Search the entries below for the string "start" and copy the lines that hold it.

:: EXTRACTED RECORDS

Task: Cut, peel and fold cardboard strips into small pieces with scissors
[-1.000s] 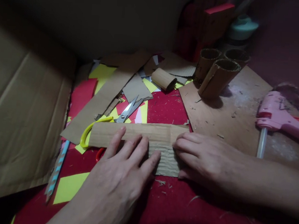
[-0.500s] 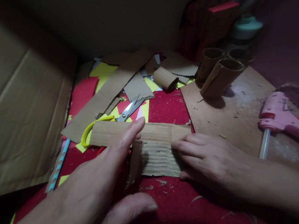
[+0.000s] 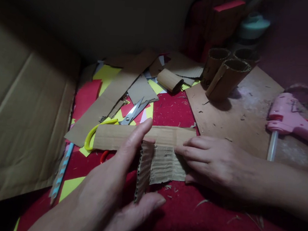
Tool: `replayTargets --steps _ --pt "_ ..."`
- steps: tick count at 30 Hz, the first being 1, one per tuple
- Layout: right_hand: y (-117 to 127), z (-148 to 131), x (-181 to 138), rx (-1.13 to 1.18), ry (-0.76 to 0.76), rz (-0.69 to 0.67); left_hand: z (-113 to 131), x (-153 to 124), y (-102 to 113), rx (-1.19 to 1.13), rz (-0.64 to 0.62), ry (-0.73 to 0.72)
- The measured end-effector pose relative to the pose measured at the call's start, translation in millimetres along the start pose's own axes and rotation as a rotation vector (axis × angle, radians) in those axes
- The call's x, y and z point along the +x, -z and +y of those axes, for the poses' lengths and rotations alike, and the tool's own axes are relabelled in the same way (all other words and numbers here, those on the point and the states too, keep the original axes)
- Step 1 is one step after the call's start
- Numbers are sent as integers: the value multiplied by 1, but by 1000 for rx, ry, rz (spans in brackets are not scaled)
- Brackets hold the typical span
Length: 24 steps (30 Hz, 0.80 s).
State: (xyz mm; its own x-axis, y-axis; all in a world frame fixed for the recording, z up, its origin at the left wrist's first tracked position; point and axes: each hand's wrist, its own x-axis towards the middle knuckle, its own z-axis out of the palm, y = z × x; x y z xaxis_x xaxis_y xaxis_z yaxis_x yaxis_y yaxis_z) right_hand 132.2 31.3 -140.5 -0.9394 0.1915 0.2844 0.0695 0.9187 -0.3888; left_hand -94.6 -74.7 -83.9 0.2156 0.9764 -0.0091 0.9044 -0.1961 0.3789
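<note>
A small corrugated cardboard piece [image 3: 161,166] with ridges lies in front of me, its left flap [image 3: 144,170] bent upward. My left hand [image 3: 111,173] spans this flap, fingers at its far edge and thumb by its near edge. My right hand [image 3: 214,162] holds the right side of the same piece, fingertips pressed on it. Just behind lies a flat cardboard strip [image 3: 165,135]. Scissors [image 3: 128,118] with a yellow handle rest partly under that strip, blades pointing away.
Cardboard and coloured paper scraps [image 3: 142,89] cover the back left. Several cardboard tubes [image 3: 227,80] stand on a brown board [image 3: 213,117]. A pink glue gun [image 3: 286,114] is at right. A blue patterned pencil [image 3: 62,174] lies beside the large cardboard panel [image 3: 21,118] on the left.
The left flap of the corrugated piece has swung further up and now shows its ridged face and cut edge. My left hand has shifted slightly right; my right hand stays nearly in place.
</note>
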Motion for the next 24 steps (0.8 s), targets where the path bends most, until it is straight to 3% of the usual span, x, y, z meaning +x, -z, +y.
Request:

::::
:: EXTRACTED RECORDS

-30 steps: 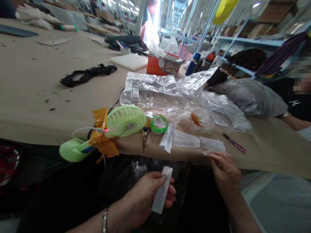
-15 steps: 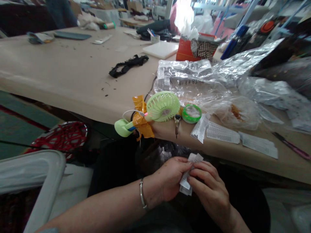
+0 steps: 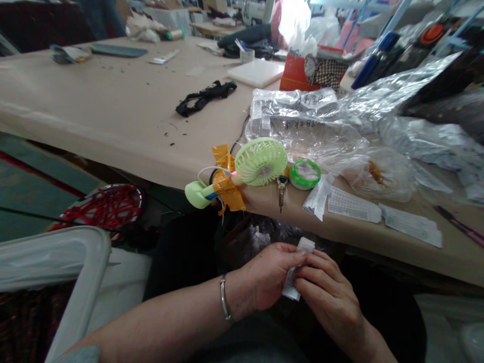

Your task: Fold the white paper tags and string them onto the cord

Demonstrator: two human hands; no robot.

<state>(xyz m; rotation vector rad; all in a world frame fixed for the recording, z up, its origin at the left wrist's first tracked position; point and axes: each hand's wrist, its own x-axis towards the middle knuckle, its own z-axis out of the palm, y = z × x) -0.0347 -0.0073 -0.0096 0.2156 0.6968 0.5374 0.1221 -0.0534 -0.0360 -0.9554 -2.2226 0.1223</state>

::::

§ WRITTEN RESPONSE:
- The measured end-effector pose relative to the pose measured at the call's start, translation in millimetres along the start pose's own axes and rotation as a rotation vector (axis × angle, radians) in those axes
- Step 1 is one step after the call's start

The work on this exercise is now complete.